The team needs more urgency at the start of games, but perhaps when the midfield features Denilson and Diaby, a lack of fluency is to be expected. The Brazilian has fallen out of favour this season, while the "new Patrick Vieira", as some idiots used to call him, is really a YouTube player who does a couple of amazing things during a game (that usually don't lead to a goal) and otherwise spends his time taking too many touches on the ball, slowing every move down and exhibiting a complete lack of footballing intelligence.
Arsenal created chances, particularly toward game's end, but without Fabregas the chances are never as frequent or as clear. We only really appreciate when he's gone the effortless creativity of the guy. I read recently that, statistically, he makes more chances on average than any other player in Europe. For all Arsenal's attacking midfield players, they find it difficult to replace that surgical precision. And for all the huff and puff of Bendtner and Chamakh, neither can blow houses down like Van Persie. A word even for Walcott, whose raw pace is a rare and precious commodity in the Arsenal squad.
Arsenal's injury problems have surely relaxed Barcelona ahead of the second leg on Tuesday. The man most likely to exploit the open spaces they leave behind them is out. And so is Arsenal's primary source of goals. The stalemate today increases the likelihood that Wenger will risk Fabregas and/or Song, and the way things are going, you wouldn't be surprised if that led to more injury problems. Remember that Fabregas played the first leg last season when clearly not ready, and as a result, wasn't seen for the rest of the season.
It all seems painfully familiar. A promising campaign falling apart in the space of a fortnight. The first two chapters of disaster are complete- the loss of the Carling Cup final, and the loss of vital points in the title race. Getting knocked out of Europe by Barca and of the FA Cup by United would complete a familiar picture.
It seems cruel that while Arsenal fall short of being a very good team, they are also a long way off being a lucky one. On Tuesday night they will need a whole pile of luck. Barca can step up as they like to, and Arsenal without Walcott will likely fail to break behind their high line effectively. And we can hardly expect Messi to be as profligate as in the last game, although you'd also expect Arsenal to defend much better than they did on their last visit to the Nou Camp. If Barca have a huge amount of possession- and there's no reason to expect otherwise- they will make chances. I think they will score a few and go through. Arsenal are unable to play the kind of disciplined game they need to.

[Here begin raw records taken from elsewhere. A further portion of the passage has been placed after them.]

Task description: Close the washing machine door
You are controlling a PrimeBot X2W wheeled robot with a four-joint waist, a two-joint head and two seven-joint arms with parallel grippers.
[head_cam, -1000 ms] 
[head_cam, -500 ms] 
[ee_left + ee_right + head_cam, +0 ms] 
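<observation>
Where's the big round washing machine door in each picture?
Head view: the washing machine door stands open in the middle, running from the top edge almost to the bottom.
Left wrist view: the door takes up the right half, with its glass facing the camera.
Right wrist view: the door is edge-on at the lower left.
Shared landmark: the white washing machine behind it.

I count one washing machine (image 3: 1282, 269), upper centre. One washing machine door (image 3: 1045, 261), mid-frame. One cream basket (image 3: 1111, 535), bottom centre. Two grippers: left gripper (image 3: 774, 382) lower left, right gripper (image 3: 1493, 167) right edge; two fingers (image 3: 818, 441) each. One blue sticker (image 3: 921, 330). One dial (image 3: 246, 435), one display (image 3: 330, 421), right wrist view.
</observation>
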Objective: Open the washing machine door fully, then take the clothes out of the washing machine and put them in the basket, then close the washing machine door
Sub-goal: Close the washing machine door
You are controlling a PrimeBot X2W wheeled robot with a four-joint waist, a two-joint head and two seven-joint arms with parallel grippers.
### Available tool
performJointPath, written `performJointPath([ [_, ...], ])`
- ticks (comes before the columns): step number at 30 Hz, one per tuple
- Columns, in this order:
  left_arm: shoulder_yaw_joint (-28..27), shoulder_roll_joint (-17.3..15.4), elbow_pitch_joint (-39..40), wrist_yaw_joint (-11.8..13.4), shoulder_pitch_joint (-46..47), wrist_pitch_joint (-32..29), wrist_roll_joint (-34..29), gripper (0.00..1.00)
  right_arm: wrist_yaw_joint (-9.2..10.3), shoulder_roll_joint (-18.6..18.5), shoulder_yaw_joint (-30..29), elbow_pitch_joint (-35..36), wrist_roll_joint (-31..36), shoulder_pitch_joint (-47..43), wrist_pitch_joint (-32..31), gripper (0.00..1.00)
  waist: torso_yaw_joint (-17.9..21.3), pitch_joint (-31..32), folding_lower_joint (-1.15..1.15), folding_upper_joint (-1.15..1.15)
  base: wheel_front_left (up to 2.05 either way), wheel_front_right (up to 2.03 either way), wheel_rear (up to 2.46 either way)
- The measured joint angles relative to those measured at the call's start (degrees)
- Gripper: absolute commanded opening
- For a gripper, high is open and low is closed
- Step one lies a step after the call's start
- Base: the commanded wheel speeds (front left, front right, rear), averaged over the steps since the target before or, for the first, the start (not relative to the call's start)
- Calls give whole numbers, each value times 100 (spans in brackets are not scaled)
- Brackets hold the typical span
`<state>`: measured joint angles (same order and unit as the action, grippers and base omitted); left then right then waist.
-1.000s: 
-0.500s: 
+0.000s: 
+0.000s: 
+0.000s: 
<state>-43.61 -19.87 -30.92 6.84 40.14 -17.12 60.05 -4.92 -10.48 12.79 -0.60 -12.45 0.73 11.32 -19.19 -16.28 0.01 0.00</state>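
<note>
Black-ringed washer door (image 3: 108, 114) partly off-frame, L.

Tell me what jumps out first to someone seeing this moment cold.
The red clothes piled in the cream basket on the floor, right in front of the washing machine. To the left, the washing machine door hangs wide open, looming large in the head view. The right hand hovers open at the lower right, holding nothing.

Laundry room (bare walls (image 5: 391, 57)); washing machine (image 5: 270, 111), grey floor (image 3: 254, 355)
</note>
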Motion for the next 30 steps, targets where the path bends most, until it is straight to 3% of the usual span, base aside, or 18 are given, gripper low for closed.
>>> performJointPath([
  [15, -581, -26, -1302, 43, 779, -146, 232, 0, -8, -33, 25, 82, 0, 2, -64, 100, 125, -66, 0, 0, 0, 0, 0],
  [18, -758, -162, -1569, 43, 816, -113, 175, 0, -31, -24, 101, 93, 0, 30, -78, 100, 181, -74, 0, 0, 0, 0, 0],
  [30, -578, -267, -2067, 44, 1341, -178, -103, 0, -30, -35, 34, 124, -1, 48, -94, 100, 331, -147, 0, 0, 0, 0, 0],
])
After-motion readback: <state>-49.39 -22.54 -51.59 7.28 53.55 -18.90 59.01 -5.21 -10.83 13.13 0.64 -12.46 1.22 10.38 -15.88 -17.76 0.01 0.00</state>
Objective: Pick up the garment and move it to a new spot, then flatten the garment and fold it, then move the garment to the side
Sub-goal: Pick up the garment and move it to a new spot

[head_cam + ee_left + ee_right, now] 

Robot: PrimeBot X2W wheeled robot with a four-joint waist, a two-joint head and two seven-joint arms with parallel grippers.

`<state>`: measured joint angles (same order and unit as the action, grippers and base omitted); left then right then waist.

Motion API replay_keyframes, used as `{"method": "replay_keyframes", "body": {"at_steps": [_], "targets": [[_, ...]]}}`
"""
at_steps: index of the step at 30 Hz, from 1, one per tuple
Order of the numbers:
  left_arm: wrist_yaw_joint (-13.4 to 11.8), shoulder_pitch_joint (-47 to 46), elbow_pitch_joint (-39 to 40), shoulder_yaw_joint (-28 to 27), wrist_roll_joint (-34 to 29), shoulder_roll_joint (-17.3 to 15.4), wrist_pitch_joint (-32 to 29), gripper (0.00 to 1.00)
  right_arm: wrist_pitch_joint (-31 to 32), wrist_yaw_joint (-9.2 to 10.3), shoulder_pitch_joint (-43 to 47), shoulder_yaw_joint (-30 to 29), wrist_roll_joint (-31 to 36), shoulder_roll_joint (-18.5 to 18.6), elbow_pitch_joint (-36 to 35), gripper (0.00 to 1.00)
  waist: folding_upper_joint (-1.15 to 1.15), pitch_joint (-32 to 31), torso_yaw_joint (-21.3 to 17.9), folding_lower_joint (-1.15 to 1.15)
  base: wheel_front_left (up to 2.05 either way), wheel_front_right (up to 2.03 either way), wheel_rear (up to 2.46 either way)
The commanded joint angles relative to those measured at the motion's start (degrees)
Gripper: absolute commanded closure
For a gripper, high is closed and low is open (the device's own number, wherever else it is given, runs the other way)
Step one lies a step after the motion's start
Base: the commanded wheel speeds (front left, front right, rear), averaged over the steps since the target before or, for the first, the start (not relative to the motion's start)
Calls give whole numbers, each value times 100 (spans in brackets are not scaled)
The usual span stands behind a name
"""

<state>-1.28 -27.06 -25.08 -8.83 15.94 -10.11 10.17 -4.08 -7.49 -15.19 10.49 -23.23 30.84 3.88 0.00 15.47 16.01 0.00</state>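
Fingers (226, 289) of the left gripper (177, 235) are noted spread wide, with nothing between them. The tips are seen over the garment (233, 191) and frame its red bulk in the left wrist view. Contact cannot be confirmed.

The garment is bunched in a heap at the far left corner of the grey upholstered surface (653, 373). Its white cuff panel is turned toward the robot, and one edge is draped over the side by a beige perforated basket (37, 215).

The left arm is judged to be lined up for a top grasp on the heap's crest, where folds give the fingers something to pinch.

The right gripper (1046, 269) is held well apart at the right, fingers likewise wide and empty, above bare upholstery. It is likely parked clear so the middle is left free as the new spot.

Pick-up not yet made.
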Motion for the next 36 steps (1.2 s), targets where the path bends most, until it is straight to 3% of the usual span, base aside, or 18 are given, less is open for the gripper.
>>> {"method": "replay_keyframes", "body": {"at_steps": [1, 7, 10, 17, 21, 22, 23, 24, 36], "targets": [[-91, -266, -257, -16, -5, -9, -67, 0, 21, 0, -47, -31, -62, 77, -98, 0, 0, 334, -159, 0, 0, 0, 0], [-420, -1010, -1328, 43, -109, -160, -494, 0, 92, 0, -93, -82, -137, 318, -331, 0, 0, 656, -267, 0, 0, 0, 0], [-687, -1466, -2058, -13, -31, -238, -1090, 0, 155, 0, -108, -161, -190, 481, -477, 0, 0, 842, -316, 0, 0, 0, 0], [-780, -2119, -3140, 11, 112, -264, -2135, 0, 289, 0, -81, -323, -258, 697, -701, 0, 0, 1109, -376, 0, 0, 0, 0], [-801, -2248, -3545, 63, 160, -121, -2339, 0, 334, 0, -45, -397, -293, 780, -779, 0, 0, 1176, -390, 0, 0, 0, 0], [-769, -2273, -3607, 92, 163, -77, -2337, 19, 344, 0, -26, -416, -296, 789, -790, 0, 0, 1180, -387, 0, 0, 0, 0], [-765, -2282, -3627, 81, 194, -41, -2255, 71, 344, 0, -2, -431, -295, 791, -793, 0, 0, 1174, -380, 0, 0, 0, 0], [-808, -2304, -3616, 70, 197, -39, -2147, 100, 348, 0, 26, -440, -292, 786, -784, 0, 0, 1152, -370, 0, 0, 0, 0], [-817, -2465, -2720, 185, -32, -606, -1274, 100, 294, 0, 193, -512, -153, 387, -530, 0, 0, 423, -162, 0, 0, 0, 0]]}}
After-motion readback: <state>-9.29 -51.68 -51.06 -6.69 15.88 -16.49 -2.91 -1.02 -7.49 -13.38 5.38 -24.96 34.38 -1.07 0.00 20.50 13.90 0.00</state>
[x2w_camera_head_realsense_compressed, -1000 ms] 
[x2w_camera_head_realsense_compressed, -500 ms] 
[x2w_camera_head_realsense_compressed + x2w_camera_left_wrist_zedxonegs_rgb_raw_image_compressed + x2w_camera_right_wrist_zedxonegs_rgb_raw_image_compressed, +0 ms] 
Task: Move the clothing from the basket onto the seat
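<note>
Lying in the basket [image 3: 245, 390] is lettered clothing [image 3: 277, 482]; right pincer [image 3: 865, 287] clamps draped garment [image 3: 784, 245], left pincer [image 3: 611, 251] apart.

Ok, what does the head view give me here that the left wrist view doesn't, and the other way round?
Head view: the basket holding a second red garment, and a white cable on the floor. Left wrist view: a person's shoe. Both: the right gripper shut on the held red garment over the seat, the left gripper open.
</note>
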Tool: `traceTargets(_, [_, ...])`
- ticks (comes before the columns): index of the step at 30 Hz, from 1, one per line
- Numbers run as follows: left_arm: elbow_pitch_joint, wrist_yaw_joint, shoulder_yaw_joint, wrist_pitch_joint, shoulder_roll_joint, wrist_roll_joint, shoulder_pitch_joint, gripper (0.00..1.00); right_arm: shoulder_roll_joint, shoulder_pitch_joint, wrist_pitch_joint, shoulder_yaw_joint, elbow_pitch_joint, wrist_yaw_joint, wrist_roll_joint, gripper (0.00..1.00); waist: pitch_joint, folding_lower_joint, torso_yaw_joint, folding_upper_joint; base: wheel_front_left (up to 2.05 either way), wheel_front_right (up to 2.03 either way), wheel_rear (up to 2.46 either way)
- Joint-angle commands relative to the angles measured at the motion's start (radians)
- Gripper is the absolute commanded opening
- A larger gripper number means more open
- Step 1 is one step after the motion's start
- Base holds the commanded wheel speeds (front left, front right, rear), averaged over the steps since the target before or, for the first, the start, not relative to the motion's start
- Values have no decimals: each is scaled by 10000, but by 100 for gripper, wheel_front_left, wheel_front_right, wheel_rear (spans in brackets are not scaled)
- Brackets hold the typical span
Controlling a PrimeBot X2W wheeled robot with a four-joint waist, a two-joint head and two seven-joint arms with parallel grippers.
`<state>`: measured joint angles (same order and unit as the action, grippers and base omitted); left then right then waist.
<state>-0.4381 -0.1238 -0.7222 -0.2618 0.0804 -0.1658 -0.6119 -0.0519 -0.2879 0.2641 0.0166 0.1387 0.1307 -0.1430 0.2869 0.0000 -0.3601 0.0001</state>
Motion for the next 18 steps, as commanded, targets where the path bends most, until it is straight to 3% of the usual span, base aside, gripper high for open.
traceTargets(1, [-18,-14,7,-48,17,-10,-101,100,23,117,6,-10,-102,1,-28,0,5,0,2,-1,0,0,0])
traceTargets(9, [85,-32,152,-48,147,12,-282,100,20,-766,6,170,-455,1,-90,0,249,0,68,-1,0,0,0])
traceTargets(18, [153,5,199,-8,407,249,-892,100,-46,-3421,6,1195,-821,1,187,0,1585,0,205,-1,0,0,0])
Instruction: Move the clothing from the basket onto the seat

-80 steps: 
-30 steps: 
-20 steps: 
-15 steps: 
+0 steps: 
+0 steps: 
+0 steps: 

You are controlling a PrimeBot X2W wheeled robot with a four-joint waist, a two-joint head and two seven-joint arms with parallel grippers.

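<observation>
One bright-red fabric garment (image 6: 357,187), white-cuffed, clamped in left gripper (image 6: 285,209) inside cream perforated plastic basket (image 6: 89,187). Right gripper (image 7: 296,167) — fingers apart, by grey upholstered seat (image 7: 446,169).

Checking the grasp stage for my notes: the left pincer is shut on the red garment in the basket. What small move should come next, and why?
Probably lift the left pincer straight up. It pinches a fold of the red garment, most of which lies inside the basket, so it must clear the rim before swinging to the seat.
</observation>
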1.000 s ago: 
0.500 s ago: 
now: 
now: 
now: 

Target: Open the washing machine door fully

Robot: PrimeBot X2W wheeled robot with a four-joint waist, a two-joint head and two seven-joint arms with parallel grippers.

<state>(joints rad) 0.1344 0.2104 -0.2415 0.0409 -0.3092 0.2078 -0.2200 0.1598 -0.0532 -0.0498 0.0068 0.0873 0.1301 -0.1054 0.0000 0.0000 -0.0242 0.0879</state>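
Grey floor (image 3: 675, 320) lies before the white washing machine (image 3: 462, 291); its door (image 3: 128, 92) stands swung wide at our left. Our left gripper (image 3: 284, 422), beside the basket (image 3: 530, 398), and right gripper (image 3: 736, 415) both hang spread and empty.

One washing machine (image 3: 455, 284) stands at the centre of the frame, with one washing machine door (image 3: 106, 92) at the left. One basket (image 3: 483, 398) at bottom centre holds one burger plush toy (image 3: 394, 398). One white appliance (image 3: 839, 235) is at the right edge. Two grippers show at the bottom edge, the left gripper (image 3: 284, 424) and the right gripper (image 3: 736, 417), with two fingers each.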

It's a pity that the next week has become even more important than it should have been, as a result of that cataclysmic cup final. Because they messed up a relatively simple task, now the success of the season rests on two very difficult ones. If Arsenal cannot beat Birmingham, or Sunderland for that matter, why would the players believe they can win in Barcelona or Manchester? And if those games go badly, will the players have the heart or the energy to keep up with United in the league?
Sometimes it seems this Arsenal team are destined to fail, and that the only thing to be decided is how they do it. So let's sit back and find out.